Content Intelligence

Artifact-to-RAG pipeline for source-grounded instructional intelligence.

This repository demonstrates the public-safe version of a private workflow that starts with source artifacts and ends with retrieval-ready evidence for a RAG assistant. The first private source adapter uses Dropbox API extraction, but the public project is intentionally source-agnostic: the same pattern can support local folders, Google Drive, Canvas/LMS exports, S3/R2 buckets, or public web sources.

source adapters
-> raw artifact inventory
-> source manifests
-> conversion and conservative cleaning
-> public-safety washing
-> information objects
-> retrieval-ready chunks
-> vector index target
-> source-grounded RAG
-> evaluation

The committed demo uses synthetic and public-safe material only.

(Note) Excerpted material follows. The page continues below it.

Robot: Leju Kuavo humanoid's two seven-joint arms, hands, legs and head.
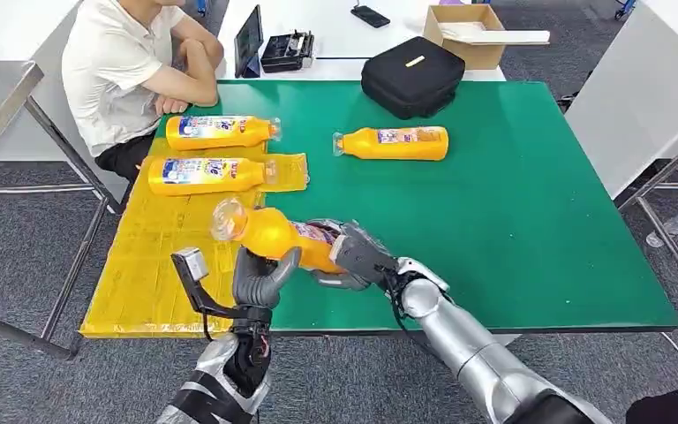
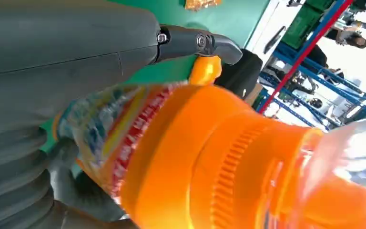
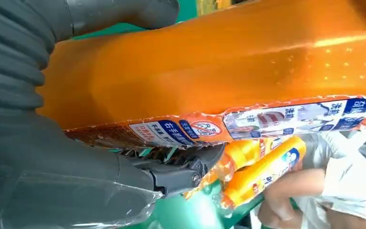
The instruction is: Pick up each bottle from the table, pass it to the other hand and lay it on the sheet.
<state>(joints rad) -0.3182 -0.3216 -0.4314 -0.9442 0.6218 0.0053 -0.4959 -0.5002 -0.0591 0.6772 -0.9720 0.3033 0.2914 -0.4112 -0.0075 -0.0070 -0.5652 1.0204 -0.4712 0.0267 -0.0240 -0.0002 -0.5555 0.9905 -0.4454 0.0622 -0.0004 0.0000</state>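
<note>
Orange detergent bottle (image 1: 275, 237) hangs above the table's (image 1: 530, 212) near edge, gripped by both the right robot hand (image 1: 353, 256) and left robot hand (image 1: 260, 278), beside the yellow sheet (image 1: 141, 265).

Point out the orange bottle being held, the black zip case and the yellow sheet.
Held orange plastic bottle (image 1: 269, 231), head view, bare body.
Black zip case (image 1: 412, 77), head view, top face.
Yellow sheet (image 1: 141, 283), head view, bare near part.
</note>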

Raw lecture media, private transcripts, private notes, Dropbox paths, course identifiers, and identifying metadata stay outside this public repository.

What This Project Demonstrates

Source-adapter design for private artifact extraction
Manifest-first provenance and checksum tracking
Transcript and OCR/document cleanup workflows
Public-safety washing before publication or indexing
Analysis-ready information objects
Citation-preserving corpus segmentation
Retrieval-ready RAG index records
Source-grounded report generation
AI-readable method packs for bounded agent behavior
Validation for schema, privacy, retrieval inputs, and evidence contracts

Current Vs Next

Layer	Current status
Source adapters	Private Dropbox/source import scripts exist outside this public repo; this repo documents the adapter contract.
Conversion demos	Synthetic transcript, OCR, and source-note examples are implemented.
Information objects	Manifest, corpus, citation, report, method-pack, and RAG index objects are generated and validated.
Retrieval	Keyword search, retrieval-ready `rag-index.json`, and Cloudflare Vectorize export records are implemented.
Vector database	Cloudflare Vectorize is the recommended target; records include model, dimension, collection, and content-hash metadata for loading.
RAG service	The portfolio Worker exposes a Content RAG route that can use Vectorize when configured and falls back to lexical retrieval over the same public-safe index.
Evaluation	Schema, object, privacy, generated-artifact, retrieval-input, vector-export, and Worker retrieval-path validation are implemented; answer-quality evals remain the next quality layer.

Reviewer Path

Read docs/artifact-to-rag-workflow.md for the end-to-end architecture.
Read docs/source-adapters.md for the generic adapter contract and Dropbox v1 pattern.
Inspect sample_outputs/rag-index.json to see the retrieval-ready records.
Inspect sample_outputs/public-safety-review.json to see the safety gate.
Read docs/rag-architecture.md and docs/evaluation-protocol.md for the hybrid vector/lexical serving layer and tests.
Run make portfolio-demo to rebuild and validate the public-safe demo.

Generated Objects

The demo builds:

data/processed/manifest.json
data/processed/corpus.json
sample_outputs/demo-report.md
sample_outputs/report-brief.json
sample_outputs/rag-index.json
sample_outputs/public-safety-review.json
sample_outputs/vector-records.jsonl
sample_outputs/information-object-map.json
sample_outputs/analysis-method-pack.json

The canonical method contract is sample_outputs/analysis-method-pack.json. It tells an agent or algorithm how to retrieve source objects, cite evidence, preserve uncertainty, and avoid private source leakage.

Quick Demo

The public scaffold is offline and standard-library only.

make portfolio-demo
make search QUERY="feedback rubric evidence"

Direct Python equivalent:

python3 scripts/build_manifest.py
python3 scripts/build_corpus.py
python3 scripts/generate_report.py
python3 demos/cloud_video_transcription/run_demo.py
python3 demos/ocr_document_cleanup/run_demo.py
python3 scripts/build_rag_index.py
python3 scripts/export_vector_records.py
python3 scripts/build_information_object_map.py
python3 scripts/build_analysis_method_pack.py
python3 scripts/validate_information_objects.py

Project Structure

content-intelligence/
├── corpus_pipeline/
├── data/
├── demos/
│   ├── cloud_video_transcription/
│   └── ocr_document_cleanup/
├── docs/
│   ├── artifact-to-rag-workflow.md
│   ├── source-adapters.md
│   ├── rag-architecture.md
│   └── evaluation-protocol.md
├── method_pack/
├── reports/
├── sample_outputs/
├── schemas/
└── scripts/

Public Safety Rules

Do not publish professor names, university course identifiers, private LMS links, copyrighted transcripts, raw lecture text, video URLs, private lecture manifests, private Dropbox paths, credentials, or coursework-specific prompts.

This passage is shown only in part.